Je regrette de ne pas avoir rencontré votre nom plutôt. Samedi dernier, j’étais à  un tournoi de Scrabble des noms propres. Et oui, chacun ses loisirs. En mot compte triple, et avec les sept lettres qui forment un scrabble, vous valez 152 points. 152 points, c’est le nombre de points qui me manquaient pour gagner le tournoi et gagner un napperon brodé avec mon nom dessus. J’aurais rajouté le vôtre dessus. Le titre de votre roman est étonnant «  une brève histoire du tracteur en Ukraine ». Et de fait, on apprend des choses sur l’importance du tracteur dans une économie moderne. Sans tracteur pas d’agriculture performante. Sans agriculture performante, et donc moins gourmande en main d’œuvre, pas d’exode rural, pas d’industrie, pas de services, pas de Facebook et de Twitter. Deux heures de lecture gagnées chaque jour. Pour votre prochain livre peut-être.

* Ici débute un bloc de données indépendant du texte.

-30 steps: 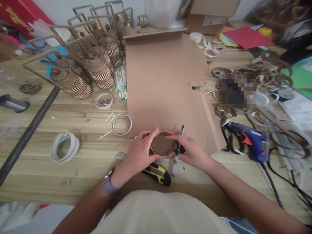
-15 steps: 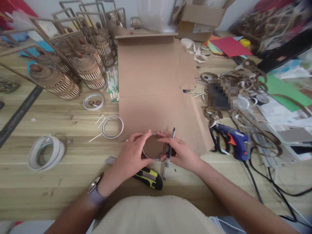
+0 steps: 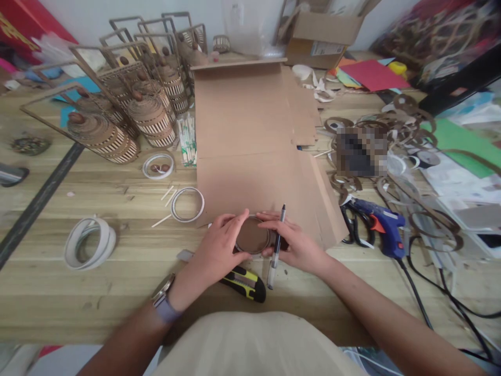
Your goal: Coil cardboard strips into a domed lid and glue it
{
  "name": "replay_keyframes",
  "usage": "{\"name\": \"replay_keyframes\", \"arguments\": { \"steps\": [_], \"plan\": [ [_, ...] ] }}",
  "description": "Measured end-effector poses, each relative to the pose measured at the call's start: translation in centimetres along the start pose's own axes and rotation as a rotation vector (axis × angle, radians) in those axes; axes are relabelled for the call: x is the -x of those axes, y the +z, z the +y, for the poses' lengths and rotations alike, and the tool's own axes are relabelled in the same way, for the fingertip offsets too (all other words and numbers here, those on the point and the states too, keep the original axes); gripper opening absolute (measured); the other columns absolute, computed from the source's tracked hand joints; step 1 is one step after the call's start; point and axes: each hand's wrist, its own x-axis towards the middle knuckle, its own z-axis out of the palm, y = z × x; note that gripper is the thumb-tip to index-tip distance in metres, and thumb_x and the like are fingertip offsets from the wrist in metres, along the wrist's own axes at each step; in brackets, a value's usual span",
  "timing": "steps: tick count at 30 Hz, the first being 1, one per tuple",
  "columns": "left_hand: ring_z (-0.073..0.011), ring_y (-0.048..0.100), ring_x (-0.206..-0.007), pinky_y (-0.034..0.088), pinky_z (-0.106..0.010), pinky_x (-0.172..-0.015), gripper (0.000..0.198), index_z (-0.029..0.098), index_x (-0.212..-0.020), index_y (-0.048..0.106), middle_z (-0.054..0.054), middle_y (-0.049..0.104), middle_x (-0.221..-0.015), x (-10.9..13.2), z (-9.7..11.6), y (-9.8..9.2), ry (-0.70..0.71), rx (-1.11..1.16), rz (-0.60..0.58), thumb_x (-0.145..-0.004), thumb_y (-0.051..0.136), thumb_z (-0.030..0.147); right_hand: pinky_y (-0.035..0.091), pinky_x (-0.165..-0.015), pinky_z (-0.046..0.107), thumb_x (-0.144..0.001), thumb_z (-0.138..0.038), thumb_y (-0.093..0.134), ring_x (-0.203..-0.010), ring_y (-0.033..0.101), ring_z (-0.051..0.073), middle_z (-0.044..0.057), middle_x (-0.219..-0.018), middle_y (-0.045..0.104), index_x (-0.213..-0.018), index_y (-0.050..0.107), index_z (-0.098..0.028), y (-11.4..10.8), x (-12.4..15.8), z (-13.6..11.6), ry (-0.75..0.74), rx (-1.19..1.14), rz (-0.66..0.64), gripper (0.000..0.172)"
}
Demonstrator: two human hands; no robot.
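Note:
A thin round ring (image 3: 253,253) lies at the near edge of the brown cardboard sheet (image 3: 242,125), with brown showing inside it. My left hand (image 3: 221,243) is curled round its left side, thumb at the near rim and fingers at the far rim. On the opposite side, my right hand (image 3: 295,240) steadies the ring with its fingertips. It also keeps a black-and-clear pen (image 3: 276,248) between its fingers, tip pointing away from me. Below my left hand lies a yellow-and-black utility knife (image 3: 246,283), partly hidden by that hand.
Several cage-like lanterns (image 3: 152,117) stand at the back left. Tape rolls (image 3: 88,243) and a white ring (image 3: 188,204) lie on the left. To the right are a blue glue gun (image 3: 385,224) with its cord, scissors (image 3: 357,227) and curled brown strips (image 3: 407,112).
The whole view has shifted slightly, so things appear a little farther right. Both hands stay on the ring, and the pen remains in my right hand.

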Motion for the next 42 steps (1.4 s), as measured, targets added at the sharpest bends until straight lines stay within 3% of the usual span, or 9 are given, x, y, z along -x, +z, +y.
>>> {"name": "replay_keyframes", "arguments": {
  "steps": [8, 14, 24, 38, 42],
  "plan": [
    [-0.0302, 0.045, -0.130, 0.043, -0.049, -0.107, 0.095, 0.024, -0.147, 0.031, -0.010, 0.055, -0.142, 0.0, 0.2, -0.5, -0.045, 0.091, -0.012, -0.069, 0.084, 0.016, 0.048, -0.104, 0.051, -0.086, -0.034, 0.070, -0.132, 0.052, 0.029, 0.015, -0.138, 0.058, -0.122, 0.053, -0.026, -0.1, -0.1, -0.2, -0.002, 0.023, -0.021, 0.041],
    [-0.0266, 0.046, -0.133, 0.038, -0.049, -0.112, 0.089, 0.026, -0.146, 0.034, -0.009, 0.056, -0.141, 0.3, 0.3, -1.4, -0.077, 0.144, 0.082, -0.072, 0.082, 0.015, 0.048, -0.103, 0.050, -0.086, -0.032, 0.070, -0.132, 0.052, 0.028, 0.016, -0.138, 0.058, -0.122, 0.053, -0.025, -0.1, 0.0, -0.2, -0.003, 0.021, -0.026, 0.041],
    [-0.0282, 0.046, -0.127, 0.047, -0.047, -0.102, 0.092, 0.029, -0.149, 0.026, -0.008, 0.054, -0.140, 0.0, 0.4, -0.1, -0.032, 0.103, -0.017, -0.075, 0.077, 0.013, 0.048, -0.103, 0.051, -0.083, -0.033, 0.072, -0.131, 0.052, 0.029, 0.016, -0.137, 0.058, -0.121, 0.054, -0.025, 0.0, -0.1, 0.1, 0.002, 0.008, -0.026, 0.043],
    [-0.0301, 0.043, -0.123, 0.043, -0.047, -0.103, 0.102, 0.025, -0.154, 0.015, -0.009, 0.053, -0.145, -0.6, 0.8, -0.3, -0.051, 0.095, -0.083, -0.074, 0.078, 0.015, 0.045, -0.106, 0.051, -0.084, -0.036, 0.072, -0.134, 0.050, 0.030, 0.016, -0.140, 0.057, -0.122, 0.055, -0.024, -0.1, -0.1, 0.0, 0.025, -0.010, -0.026, 0.044],
    [-0.0330, 0.044, -0.118, 0.038, -0.051, -0.102, 0.106, 0.024, -0.154, 0.014, -0.008, 0.058, -0.140, -0.8, 0.5, -0.4, -0.046, 0.049, -0.078, -0.071, 0.080, 0.017, 0.047, -0.103, 0.049, -0.086, -0.046, 0.067, -0.132, 0.052, 0.030, 0.015, -0.141, 0.057, -0.121, 0.056, -0.025, -0.5, 0.2, -0.1, 0.108, -0.129, 0.055, 0.042]
  ]
}}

Et si l’on parle de tracteur dans votre livre, c’est que l’un des personnages central, Nikolaï Mayevska, gros score au scrabble aussi, écrit un traité sur l’histoire du tracteur dans son pays natal. Lui, vit en Angleterre, mais éprouve une certaine nostalgie en repensant à  sa vie d’avant.

Mais là  n’est pas l’intrigue, et je vous soupçonne, le KGB me renseignera, d’avoir pris pour prétexte cette histoire du tracteur comme fil conducteur du bouquin rien que pour le titre qui attire l’attention sur les linéaires des librairies. En anglais, votre langue d’écriture, c’est le même titre, mais en anglais of course.

tracteur

Nikolaï est octogénaire mais a les hormones qui le démangent. Il veut se marier avec un stéréotype, une ukrainienne, forte poitrine, yeux bleus, grande, gourmande, il aurait été au bordel, cela lui aurait coûté moins cher. Mais voilà  Nikolaï est un sentimental. Il l’aime, elle dit l’aimer. Ils se marient. Patatras. Voilà  que l’histoire ne déroule pas aussi bien que prévue. Les filles de Nikolaï s’en mêlent pour sauver leur père. Elles y parviendront. On sent quelques langueurs monotones des sanglots longs de l’automne au cours de votre livre, Marina. Mais sans que l’on soit dans un thriller comme Savemore, dont je vous parlerais bientôt, qui s’avale comme un litre d’eau dans le désert, il y a une histoire, sérieuse, jamais vraiment drôle, mais honnête. C’est bien là  ce que l’on peut exiger d’un livre. C’est ce que vous nous donnez. Bravo. Neuf points.